You Can't Keep a Good Woman Down_ Stories - Alice Walker [18]
The wife has cunningly saved Tracey A. Gardner’s essay for just this moment. Because Tracey A. Gardner has thought about it all, not just presently, but historically, and she is clear about all the abuse being done to herself as a black person and as a woman, and she is bold and she is cold—she is furious. The wife, given more to depression and self-abnegation than to fury, basks in the fire of Gardner’s high-spirited anger. She begins to read:
Because from my point of view, racism is everywhere, including in the women’s movement, and the only time I really need to say anything about it is when I do not see it…and the first time that happens, I will tell you about it.
The husband, surprised, thinks this very funny, not to say pertinent. He slaps his knee and sits up. He is dying to make some sort of positive dyke comment, but nothing comes to mind.
American slavery relied on the denial of the humanity of Black folks, and the undermining of our sense of nationhood and family, on the stripping away of the Black man’s role as protector and provider, and on the structuring of Black women into the American system of white male domination.…

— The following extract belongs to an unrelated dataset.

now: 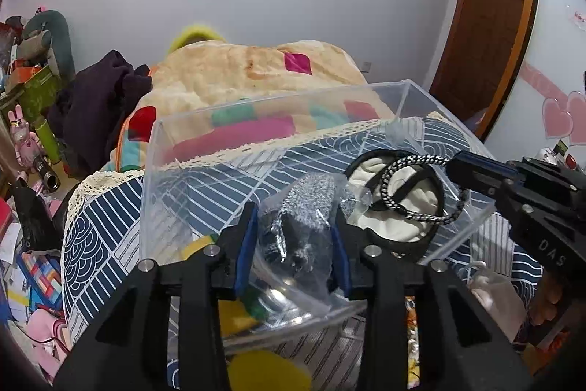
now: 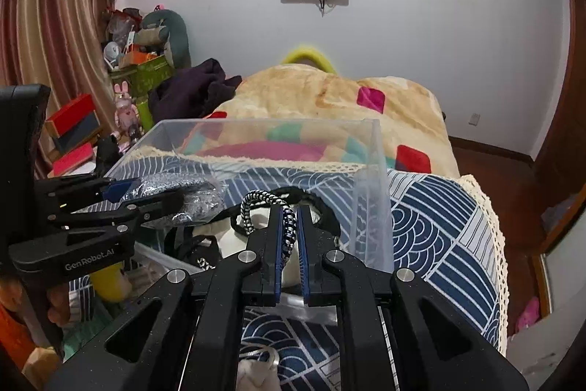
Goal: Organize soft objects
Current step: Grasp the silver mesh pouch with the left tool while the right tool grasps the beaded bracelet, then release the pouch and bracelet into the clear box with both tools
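Placement step: left gripper (image 1: 293,244) clamped on bagged grey knit (image 1: 307,207), right gripper (image 2: 291,237) clamped on braided cord loop (image 2: 260,204) — both mid-frame over clear bin (image 1: 256,105). Lower fully inside before releasing — bag probably slippery.

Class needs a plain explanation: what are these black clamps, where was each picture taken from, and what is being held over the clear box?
No robot: a person holds two clamps, each carrying a camera looking along its fingers. In the left camera's picture, the left hand-held gripper is shut on a plastic-wrapped grey item. In the right camera's picture, the right hand-held gripper pinches a black-and-white braided cord. Both are at a clear plastic box on a blue patterned cloth; a white, black-edged soft piece lies inside.
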Demonstrator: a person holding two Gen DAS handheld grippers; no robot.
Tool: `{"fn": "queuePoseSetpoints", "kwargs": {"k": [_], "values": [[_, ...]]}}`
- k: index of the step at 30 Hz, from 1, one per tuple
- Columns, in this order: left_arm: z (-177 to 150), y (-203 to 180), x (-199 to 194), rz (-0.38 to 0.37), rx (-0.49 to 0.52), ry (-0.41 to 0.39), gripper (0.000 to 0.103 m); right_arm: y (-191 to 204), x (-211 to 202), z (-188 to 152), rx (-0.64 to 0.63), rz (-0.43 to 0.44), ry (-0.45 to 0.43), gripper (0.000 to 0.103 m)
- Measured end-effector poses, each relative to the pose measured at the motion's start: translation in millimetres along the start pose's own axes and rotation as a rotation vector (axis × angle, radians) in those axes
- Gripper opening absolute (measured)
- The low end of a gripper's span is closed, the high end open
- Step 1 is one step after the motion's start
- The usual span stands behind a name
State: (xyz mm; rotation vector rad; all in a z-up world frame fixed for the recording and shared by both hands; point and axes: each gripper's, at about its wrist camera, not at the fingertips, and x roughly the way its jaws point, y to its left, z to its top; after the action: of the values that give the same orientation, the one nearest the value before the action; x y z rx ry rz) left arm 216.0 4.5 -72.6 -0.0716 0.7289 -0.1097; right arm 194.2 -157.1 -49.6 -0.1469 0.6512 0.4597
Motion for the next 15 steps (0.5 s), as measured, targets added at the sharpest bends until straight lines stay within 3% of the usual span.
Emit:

“In other words,” she says, “white men think they have to be on top. Other men have been known to savor life from other positions.”
The end of the Civil War brought the end of a certain “form” of slavery for Black folks. It also brought the end of any “job security” and the loss of the protection of their white enslaver. Blacks were now free game, and the terrorization and humiliation of Black people, especially Black men, began anew. Now the Black man could have his family and prove his worth, but he had no way to support or protect them, or himself.…
As she reads, he feels ashamed and senses his wife’s wounded embarrassment, for him and for herself. For their history together. But doggedly, she continues to read:
After the Civil War, popular justice, which meant there usually was no trial and no proof needed, began its reign in the form of the castration, burning at the stake, beheading, and lynching of Black men. As many as 5,000 white people would turn out to witness these events, as though going to a celebration. [She pauses, sighs: beheading?] Over 2,000 Black men were lynched in a 10 year period from 1889–99. There were also a number of Black women lynched. [She reads this sentence quickly and forgets it.] Over 50% of the lynched Black males were charged with rape or attempted rape.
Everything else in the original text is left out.